Description of the task: Transcribe the data that follows, exactly and in full.

____

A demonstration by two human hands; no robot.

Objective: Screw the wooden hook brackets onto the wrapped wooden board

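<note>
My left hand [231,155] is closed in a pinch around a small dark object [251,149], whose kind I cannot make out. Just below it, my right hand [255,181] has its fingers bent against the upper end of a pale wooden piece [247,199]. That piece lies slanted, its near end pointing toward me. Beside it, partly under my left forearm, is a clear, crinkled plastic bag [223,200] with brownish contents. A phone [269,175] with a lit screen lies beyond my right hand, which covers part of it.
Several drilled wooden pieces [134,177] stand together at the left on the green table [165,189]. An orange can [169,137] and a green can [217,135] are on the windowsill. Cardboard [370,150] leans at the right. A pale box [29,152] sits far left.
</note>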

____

Answer area:
A demonstration by two human hands; no robot.

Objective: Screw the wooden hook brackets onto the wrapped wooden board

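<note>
My left hand [231,155] is closed in a pinch around a small dark object [251,149], whose kind I cannot make out. Just below it, my right hand [255,181] has its fingers bent against the upper end of a pale wooden piece [247,199]. That piece lies slanted, its near end pointing toward me. Beside it, partly under my left forearm, is a clear, crinkled plastic bag [223,200] with brownish contents. A phone [269,175] with a lit screen lies beyond my right hand, which covers part of it.
Several drilled wooden pieces [134,177] stand together at the left on the green table [165,189]. An orange can [169,137] and a green can [217,135] are on the windowsill. Cardboard [370,150] leans at the right. A pale box [29,152] sits far left.
</note>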

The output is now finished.